▶ _Exercise details_
Give only the number of lines in the data that include the string "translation".

***** Given records *****

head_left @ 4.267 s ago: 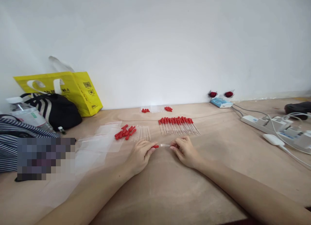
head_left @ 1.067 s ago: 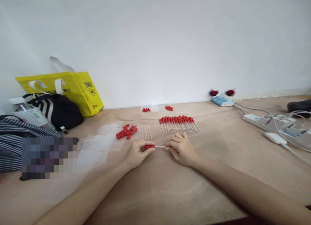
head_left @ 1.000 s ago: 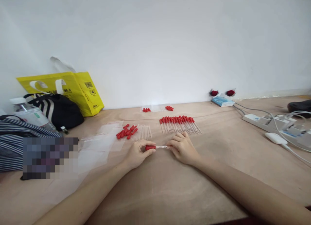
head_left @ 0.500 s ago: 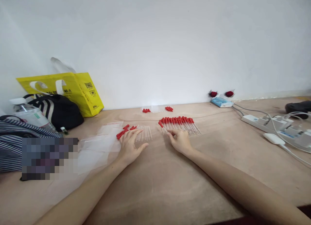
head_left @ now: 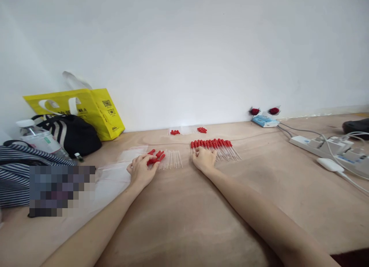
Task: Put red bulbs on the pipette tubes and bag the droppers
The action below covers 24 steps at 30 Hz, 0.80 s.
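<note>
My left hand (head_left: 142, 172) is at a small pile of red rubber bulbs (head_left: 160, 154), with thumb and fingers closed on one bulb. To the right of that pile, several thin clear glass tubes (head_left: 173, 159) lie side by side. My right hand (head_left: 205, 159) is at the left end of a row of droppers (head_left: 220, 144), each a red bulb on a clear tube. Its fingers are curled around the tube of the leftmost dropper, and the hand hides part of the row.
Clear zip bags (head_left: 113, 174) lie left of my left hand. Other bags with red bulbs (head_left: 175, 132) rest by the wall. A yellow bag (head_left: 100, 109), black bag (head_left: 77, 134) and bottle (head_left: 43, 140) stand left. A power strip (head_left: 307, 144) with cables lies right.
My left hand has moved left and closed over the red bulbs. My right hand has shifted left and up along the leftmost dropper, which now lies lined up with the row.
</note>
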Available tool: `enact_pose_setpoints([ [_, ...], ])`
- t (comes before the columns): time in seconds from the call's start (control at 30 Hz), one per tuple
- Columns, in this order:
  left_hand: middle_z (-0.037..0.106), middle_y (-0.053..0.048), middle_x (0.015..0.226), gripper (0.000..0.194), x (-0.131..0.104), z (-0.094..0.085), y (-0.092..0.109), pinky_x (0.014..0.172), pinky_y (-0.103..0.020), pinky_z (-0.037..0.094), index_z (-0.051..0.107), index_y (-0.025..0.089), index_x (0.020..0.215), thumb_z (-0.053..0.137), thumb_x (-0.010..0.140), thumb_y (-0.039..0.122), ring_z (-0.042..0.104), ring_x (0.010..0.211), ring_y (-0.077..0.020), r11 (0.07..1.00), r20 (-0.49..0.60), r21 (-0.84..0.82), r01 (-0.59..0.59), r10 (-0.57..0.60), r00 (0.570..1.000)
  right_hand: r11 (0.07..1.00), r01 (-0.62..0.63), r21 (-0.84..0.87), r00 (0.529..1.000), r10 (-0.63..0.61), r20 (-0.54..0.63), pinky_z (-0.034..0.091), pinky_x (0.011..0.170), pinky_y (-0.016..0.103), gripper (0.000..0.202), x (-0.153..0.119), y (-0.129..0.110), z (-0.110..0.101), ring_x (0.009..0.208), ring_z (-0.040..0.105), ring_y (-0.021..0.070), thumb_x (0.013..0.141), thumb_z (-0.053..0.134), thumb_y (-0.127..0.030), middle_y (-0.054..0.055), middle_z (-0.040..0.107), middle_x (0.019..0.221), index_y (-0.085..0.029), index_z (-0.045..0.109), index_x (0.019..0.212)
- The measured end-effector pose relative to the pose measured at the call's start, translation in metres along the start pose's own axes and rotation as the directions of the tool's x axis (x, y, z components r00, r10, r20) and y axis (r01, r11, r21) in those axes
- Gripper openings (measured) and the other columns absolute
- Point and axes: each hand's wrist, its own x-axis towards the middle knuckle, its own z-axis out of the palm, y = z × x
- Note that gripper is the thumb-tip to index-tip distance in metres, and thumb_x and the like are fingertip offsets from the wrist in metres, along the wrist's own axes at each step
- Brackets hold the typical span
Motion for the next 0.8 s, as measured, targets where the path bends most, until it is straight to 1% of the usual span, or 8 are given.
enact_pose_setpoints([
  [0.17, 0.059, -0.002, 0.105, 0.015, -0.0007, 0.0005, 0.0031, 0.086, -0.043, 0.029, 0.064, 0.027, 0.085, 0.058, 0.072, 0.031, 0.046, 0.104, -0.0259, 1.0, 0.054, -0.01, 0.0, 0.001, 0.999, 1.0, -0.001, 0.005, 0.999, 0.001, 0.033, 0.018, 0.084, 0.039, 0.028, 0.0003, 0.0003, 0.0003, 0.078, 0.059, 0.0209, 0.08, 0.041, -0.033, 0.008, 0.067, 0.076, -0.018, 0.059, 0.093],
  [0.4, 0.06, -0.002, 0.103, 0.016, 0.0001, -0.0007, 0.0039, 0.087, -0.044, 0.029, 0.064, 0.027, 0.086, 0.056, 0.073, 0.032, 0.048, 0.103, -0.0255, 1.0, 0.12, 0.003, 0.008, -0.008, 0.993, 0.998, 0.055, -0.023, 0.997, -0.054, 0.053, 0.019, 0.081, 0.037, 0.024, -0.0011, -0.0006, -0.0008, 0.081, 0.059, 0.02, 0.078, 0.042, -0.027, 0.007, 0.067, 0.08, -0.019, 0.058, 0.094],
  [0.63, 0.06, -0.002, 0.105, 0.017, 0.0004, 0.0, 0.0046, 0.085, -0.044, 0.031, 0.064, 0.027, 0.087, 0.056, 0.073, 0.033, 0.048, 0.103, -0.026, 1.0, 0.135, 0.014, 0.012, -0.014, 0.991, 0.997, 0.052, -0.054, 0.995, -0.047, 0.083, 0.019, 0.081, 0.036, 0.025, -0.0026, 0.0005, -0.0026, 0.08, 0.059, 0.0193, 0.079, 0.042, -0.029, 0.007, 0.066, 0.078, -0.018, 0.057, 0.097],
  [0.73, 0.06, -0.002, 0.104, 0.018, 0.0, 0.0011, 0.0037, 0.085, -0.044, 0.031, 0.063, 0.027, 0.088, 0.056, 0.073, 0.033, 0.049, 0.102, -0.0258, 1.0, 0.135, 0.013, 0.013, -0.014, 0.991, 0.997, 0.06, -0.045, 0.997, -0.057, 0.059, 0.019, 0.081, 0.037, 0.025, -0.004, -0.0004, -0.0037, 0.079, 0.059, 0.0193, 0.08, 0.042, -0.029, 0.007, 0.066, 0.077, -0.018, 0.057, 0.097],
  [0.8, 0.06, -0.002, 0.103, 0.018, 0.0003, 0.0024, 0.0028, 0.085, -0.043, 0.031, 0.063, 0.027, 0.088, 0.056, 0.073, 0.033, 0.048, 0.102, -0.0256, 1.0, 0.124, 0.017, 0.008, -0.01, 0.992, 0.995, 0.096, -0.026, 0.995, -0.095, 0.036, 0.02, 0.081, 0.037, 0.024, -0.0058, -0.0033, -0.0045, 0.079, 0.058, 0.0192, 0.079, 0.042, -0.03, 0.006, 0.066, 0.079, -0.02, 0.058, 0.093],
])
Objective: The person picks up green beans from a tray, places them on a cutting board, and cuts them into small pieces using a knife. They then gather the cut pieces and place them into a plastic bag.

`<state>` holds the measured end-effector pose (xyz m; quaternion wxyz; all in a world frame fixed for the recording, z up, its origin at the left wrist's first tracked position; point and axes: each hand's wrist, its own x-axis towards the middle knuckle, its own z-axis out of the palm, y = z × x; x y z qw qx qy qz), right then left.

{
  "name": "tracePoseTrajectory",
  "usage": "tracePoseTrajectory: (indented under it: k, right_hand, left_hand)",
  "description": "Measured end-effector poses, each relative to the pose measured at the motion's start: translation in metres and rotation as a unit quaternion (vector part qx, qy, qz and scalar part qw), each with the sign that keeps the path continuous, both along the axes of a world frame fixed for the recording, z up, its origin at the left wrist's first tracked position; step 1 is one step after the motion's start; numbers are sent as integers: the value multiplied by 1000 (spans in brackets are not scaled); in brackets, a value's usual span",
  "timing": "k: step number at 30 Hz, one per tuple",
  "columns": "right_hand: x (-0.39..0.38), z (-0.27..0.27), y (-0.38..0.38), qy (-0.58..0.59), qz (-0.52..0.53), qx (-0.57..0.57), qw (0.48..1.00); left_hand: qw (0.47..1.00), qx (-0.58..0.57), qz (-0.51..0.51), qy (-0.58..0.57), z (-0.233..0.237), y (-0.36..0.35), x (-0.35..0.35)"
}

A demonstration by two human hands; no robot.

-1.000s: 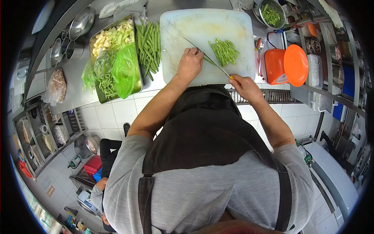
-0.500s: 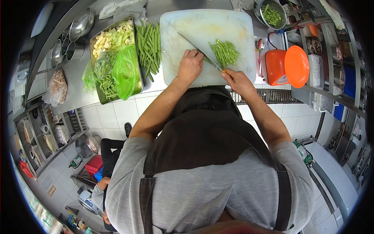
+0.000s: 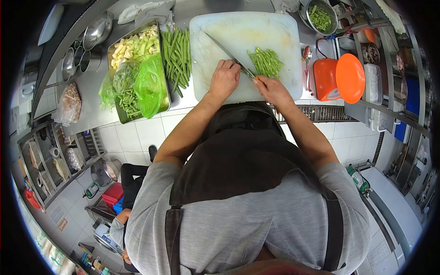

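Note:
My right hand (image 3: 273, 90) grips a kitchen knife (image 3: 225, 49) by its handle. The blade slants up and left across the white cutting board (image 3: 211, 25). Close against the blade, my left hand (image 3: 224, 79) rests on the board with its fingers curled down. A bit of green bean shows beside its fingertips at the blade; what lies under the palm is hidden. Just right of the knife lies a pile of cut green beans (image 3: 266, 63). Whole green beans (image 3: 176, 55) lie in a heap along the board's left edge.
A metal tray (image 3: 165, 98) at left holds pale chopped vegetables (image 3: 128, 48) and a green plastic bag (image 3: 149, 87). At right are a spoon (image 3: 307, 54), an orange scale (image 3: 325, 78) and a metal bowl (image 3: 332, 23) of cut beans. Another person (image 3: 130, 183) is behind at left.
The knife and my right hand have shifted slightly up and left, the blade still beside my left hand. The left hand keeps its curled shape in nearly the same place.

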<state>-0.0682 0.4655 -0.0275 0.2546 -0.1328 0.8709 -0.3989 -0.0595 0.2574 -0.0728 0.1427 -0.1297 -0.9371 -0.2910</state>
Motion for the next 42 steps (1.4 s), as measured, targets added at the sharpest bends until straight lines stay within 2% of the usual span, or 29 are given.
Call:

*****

▶ _Result_
2